• [Assignment] Each and every line of the data must appear exactly as given.

::: Information provided

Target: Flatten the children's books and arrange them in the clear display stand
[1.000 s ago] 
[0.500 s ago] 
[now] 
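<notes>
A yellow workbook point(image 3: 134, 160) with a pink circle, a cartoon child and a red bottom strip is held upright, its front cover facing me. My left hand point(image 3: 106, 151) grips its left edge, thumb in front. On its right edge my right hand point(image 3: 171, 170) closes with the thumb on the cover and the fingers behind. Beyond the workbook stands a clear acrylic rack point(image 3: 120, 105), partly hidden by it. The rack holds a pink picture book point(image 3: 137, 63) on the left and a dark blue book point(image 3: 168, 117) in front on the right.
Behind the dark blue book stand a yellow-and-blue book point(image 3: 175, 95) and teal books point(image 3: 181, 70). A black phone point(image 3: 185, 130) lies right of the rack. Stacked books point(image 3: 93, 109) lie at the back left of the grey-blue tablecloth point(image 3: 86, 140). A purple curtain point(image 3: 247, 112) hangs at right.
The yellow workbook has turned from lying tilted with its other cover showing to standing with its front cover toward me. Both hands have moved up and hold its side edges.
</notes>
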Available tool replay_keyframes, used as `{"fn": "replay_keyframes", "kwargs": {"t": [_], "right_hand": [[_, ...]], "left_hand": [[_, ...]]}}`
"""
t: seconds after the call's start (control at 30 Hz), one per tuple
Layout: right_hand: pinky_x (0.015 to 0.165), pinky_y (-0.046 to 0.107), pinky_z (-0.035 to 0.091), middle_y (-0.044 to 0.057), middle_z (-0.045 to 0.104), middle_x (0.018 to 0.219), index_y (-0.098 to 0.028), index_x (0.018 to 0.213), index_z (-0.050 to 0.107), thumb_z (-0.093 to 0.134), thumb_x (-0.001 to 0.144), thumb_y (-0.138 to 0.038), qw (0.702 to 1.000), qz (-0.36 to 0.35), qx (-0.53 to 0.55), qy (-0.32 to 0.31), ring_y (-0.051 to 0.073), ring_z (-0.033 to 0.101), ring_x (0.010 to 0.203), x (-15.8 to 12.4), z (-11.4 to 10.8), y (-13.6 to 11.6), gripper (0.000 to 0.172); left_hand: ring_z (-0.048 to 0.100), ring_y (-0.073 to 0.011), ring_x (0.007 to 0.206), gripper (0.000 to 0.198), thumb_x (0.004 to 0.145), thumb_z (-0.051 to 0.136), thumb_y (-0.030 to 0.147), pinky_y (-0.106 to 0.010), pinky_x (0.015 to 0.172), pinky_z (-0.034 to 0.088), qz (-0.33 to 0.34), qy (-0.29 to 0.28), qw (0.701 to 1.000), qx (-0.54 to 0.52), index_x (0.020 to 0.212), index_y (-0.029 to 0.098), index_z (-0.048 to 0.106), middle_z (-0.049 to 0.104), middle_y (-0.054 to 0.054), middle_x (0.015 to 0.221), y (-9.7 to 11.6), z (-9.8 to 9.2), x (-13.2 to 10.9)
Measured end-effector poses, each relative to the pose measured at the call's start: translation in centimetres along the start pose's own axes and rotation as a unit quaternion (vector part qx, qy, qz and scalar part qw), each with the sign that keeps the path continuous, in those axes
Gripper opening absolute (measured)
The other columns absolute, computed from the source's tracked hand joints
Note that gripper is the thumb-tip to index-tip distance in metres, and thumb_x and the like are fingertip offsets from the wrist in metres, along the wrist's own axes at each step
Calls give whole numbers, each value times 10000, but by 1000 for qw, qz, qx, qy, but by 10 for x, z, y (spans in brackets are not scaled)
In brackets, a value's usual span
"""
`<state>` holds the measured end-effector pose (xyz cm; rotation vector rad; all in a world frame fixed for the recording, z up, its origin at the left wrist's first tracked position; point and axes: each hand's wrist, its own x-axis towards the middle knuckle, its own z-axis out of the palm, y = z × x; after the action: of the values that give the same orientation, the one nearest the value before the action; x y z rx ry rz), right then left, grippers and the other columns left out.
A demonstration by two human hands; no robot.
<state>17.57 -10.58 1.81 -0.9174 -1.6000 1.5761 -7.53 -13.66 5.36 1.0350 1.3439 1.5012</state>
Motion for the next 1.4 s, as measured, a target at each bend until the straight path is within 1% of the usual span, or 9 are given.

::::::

• [Result]
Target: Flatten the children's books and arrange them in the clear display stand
[1.000 s ago] 
[0.500 s ago] 
[now] 
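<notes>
A yellow workbook point(image 3: 134, 160) with a pink circle, a cartoon child and a red bottom strip is held upright, its front cover facing me. My left hand point(image 3: 106, 151) grips its left edge, thumb in front. On its right edge my right hand point(image 3: 171, 170) closes with the thumb on the cover and the fingers behind. Beyond the workbook stands a clear acrylic rack point(image 3: 120, 105), partly hidden by it. The rack holds a pink picture book point(image 3: 137, 63) on the left and a dark blue book point(image 3: 168, 117) in front on the right.
Behind the dark blue book stand a yellow-and-blue book point(image 3: 175, 95) and teal books point(image 3: 181, 70). A black phone point(image 3: 185, 130) lies right of the rack. Stacked books point(image 3: 93, 109) lie at the back left of the grey-blue tablecloth point(image 3: 86, 140). A purple curtain point(image 3: 247, 112) hangs at right.
The yellow workbook has turned from lying tilted with its other cover showing to standing with its front cover toward me. Both hands have moved up and hold its side edges.
</notes>
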Available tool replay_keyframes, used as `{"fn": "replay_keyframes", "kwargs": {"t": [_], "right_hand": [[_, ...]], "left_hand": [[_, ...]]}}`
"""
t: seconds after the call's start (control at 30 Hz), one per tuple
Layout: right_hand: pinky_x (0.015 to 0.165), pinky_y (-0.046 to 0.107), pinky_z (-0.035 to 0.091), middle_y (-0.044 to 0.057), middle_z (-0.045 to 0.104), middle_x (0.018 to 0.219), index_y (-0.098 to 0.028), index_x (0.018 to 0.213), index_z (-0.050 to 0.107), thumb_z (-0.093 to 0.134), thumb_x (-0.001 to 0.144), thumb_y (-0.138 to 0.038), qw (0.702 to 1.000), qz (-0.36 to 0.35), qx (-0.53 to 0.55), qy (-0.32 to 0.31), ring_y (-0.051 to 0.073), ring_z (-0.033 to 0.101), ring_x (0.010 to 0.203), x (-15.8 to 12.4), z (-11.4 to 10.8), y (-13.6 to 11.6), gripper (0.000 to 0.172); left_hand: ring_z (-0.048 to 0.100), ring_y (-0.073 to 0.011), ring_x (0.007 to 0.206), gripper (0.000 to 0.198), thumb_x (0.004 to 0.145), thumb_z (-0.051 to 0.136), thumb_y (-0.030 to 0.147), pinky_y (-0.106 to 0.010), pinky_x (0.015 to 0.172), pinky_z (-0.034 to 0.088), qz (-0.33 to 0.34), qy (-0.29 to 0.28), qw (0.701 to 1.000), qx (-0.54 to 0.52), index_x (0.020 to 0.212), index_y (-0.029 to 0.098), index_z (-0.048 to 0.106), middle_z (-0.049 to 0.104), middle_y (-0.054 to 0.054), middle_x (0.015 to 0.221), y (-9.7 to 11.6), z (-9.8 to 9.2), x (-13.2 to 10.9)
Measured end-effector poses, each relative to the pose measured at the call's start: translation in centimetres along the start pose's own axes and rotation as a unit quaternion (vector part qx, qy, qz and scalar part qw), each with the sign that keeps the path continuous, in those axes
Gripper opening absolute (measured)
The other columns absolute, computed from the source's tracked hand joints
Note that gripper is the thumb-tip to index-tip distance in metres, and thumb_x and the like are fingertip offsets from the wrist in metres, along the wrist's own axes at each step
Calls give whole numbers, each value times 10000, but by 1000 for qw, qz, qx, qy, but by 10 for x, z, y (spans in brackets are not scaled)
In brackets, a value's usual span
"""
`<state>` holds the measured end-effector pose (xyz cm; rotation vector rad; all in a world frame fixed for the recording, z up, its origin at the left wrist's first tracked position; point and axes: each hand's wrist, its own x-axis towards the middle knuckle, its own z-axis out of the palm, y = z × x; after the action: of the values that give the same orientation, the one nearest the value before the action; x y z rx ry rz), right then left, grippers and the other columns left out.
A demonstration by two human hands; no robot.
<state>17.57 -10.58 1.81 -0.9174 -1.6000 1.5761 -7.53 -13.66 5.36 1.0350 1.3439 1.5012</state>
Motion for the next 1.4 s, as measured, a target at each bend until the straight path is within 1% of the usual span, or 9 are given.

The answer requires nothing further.